What the exercise asks: Your response should contain each line of the data that includes "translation".

Dataset items
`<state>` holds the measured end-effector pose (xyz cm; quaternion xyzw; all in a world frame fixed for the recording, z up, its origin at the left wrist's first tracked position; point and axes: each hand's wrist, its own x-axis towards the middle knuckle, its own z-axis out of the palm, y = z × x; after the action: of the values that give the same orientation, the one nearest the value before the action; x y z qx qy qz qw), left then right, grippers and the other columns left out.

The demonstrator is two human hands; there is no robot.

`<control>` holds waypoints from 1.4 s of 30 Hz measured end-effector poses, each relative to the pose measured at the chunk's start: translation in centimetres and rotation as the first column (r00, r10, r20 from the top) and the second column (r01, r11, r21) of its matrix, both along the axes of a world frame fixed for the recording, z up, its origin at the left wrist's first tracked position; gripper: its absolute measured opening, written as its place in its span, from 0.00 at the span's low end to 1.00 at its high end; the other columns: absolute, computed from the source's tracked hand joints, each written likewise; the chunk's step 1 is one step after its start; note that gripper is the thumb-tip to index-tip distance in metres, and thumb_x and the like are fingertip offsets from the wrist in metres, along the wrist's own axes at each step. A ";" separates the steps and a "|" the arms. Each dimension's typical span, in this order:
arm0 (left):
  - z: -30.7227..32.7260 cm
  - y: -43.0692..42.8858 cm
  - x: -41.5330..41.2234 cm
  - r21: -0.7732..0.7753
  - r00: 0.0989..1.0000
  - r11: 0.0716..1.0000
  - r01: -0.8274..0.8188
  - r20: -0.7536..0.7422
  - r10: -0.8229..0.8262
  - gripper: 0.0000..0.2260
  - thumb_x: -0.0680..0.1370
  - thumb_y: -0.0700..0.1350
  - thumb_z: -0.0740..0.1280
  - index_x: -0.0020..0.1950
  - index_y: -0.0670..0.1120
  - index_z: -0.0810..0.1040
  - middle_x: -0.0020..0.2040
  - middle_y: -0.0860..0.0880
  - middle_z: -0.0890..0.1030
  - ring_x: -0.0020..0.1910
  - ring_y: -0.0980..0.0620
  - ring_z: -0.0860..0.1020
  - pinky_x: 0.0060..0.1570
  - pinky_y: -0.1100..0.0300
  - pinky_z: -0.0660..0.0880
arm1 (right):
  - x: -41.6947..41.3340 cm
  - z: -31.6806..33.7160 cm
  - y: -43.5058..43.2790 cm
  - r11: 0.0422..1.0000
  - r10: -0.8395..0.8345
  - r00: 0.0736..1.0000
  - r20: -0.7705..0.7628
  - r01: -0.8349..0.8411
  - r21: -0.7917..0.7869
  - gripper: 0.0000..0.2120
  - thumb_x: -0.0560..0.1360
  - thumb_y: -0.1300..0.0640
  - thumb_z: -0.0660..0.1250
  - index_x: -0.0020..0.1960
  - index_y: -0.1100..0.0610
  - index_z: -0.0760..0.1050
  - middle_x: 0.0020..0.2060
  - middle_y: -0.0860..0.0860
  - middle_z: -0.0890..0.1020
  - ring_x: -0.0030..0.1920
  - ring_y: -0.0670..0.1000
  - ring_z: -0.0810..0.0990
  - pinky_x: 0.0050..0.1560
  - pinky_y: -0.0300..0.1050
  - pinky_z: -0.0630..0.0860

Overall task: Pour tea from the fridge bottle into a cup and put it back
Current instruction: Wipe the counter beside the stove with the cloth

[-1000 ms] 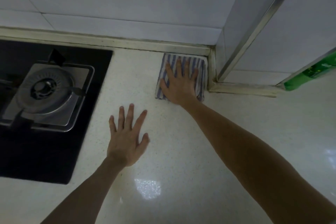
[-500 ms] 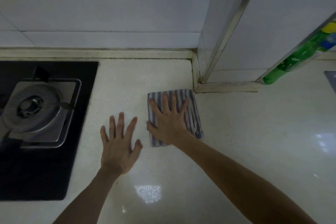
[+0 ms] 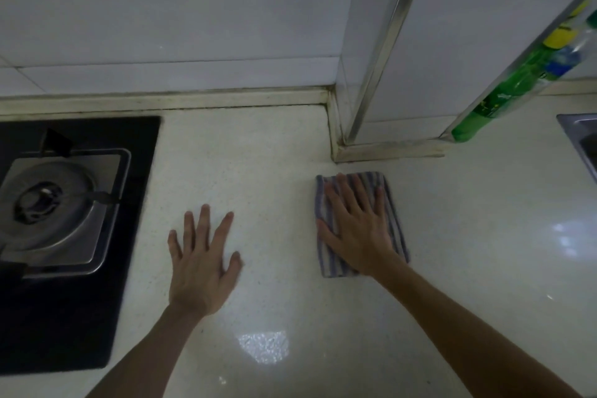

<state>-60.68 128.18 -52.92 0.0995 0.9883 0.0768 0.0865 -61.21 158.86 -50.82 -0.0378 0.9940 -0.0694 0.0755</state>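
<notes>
No tea bottle, no cup and no fridge in my view rn. There's a green bottle (image 3: 504, 90) by the wall on the right, but I can't tell if it has anything to do w/ the tea.

What changed: the striped cloth (image 3: 329, 255) was up in the corner by the wall a sec ago. Now it has slid toward me and to the right, and lies on the bench (image 3: 274, 171) just in front of the pillar (image 3: 387, 42). My right hand (image 3: 358, 226) lies flat on it, fingers straight and spread, pressing, not gripping. My left hand (image 3: 202, 265) is flat on the bare bench too, fingers spread, holding nothing; it has hardly moved, and sits between the cloth and the stove (image 3: 55, 210).

So I think this is wiping (clean-up, prob.), with both hands free of bottle and cup. Whether the tea is poured and the bottle back, I can't tell.
</notes>
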 end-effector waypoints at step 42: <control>0.0 0.2 0.0 0.051 1.000 0.998 -0.021 -0.017 0.022 0.33 0.76 0.63 0.51 0.80 0.55 0.50 0.81 0.45 0.44 0.79 0.41 0.39 0.75 0.36 0.43 | 1.2 -0.1 1.1 0.983 -0.174 0.984 0.050 0.176 -0.056 0.38 0.72 0.31 0.42 0.78 0.42 0.39 0.79 0.56 0.40 0.77 0.62 0.33 0.72 0.72 0.38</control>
<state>-60.72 128.36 -52.88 0.0916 0.9878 0.1020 0.0742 -60.00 159.94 -50.91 0.0489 0.9890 -0.1066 0.0903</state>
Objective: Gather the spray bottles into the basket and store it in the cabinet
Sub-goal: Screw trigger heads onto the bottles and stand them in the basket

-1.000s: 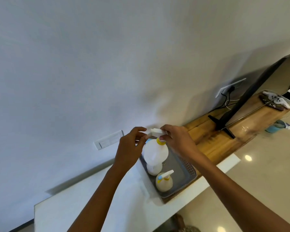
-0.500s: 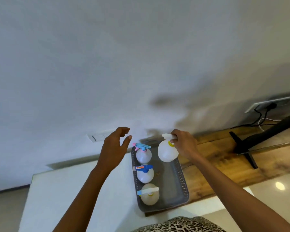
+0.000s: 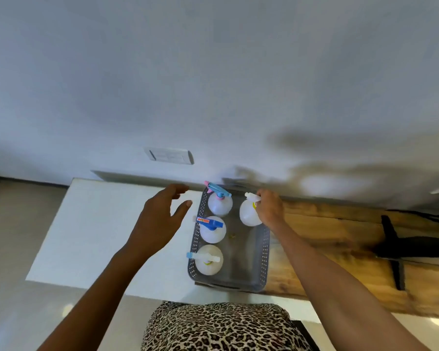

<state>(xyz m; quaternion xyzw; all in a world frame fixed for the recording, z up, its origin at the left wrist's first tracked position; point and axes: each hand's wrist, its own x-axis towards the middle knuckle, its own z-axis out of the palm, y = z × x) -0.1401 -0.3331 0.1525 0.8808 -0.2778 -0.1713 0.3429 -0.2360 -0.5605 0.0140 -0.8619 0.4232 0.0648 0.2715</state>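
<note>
A grey perforated basket point(image 3: 264, 252) stands on the counter where the white top meets the wooden top. Three white spray bottles line its left side: one with a blue and pink head point(image 3: 219, 203) at the back, one with a blue head point(image 3: 212, 230) in the middle, one with a white head point(image 3: 208, 260) at the front. My right hand point(image 3: 269, 207) grips the neck of a white bottle with a yellow collar point(image 3: 247, 211) in the basket's back right corner. My left hand point(image 3: 160, 219) hovers open just left of the basket, holding nothing.
The white countertop point(image 3: 107, 231) stretches to the left. The wooden top point(image 3: 327, 236) runs to the right, with a black stand foot point(image 3: 393, 252) on it. A wall switch plate point(image 3: 169, 156) is above the counter. Leopard-print clothing point(image 3: 218, 328) fills the bottom middle.
The view has tilted down over the basket. My right hand has lowered the yellow-collared bottle into the back right corner. My left hand let go of the nozzle and moved left, open.
</note>
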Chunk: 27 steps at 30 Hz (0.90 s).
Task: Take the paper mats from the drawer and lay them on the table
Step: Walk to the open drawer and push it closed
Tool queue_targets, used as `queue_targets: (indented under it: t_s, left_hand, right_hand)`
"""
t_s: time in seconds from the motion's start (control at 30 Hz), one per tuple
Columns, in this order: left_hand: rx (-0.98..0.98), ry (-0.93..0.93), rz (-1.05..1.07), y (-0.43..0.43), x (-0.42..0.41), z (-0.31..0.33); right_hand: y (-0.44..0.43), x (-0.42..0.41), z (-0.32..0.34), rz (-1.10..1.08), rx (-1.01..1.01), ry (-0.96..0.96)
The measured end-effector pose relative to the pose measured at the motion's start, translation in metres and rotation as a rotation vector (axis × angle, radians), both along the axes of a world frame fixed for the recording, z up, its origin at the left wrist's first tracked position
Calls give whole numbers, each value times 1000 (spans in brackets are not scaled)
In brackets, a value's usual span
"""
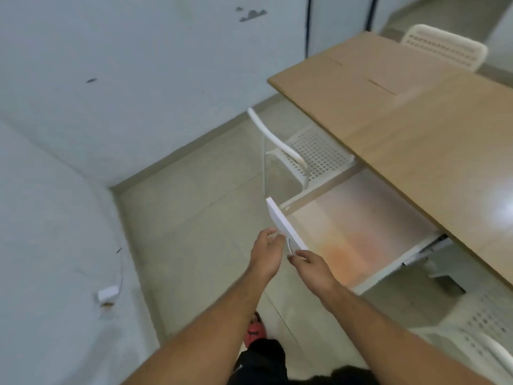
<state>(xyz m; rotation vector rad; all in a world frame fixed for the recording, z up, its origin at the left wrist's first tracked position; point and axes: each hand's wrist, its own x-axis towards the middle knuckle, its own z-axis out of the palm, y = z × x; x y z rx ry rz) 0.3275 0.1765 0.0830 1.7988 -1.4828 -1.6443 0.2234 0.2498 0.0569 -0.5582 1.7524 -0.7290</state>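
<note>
The right hand (pixel 308 263) has its grip pinched on the near end of the white drawer front (pixel 280 220). The left hand (pixel 266 247), fingers loosely curled, holds nothing just beside the front's outer face. The drawer (pixel 388 270) stands pulled out from under the counter (pixel 416 120). A flat, pale, pink-orange layer (pixel 355 232) covers its floor lengthwise, and blur hides whether it is the paper mats.
</note>
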Motion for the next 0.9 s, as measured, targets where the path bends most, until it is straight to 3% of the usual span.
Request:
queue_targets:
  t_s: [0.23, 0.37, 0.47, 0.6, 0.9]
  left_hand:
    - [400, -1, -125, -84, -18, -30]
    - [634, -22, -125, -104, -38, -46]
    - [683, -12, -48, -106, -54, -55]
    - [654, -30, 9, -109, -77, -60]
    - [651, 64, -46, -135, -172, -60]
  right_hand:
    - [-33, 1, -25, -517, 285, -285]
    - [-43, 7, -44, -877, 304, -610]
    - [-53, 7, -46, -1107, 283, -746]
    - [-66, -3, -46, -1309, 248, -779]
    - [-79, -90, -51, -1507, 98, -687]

Result for this task:
`<control>` holds waypoints from 1.4 s of 30 Hz measured end-effector poses, each relative to the pose measured at the chunk's start: translation in centimetres and rotation as the first column (r00, r10, r20 from the top) and the second column (r01, r11, r21) of its matrix, both along the axes of a world frame fixed for the recording, z up, its origin at the left wrist's first tracked position; gripper: its absolute measured opening, written as its place in its span, from 0.00 at the span's low end to 1.00 at its high end; the other columns: absolute, computed from the source's tracked hand joints, each written likewise; the chunk's step 1 is one step after its start; note that gripper is the thumb-tip to index-tip distance in metres, and thumb_x and the like are fingertip offsets from the wrist in metres, along the wrist's own axes at each step. A ";" separates the steps and a "|" the arms. Each dimension's typical span, in this order:
The measured end-effector pose relative to the pose measured at the motion's start, translation in metres and rotation as a rotation vector (axis × angle, radians), both along the axes of a world frame fixed for the recording, z up, its origin at the left wrist's first tracked position

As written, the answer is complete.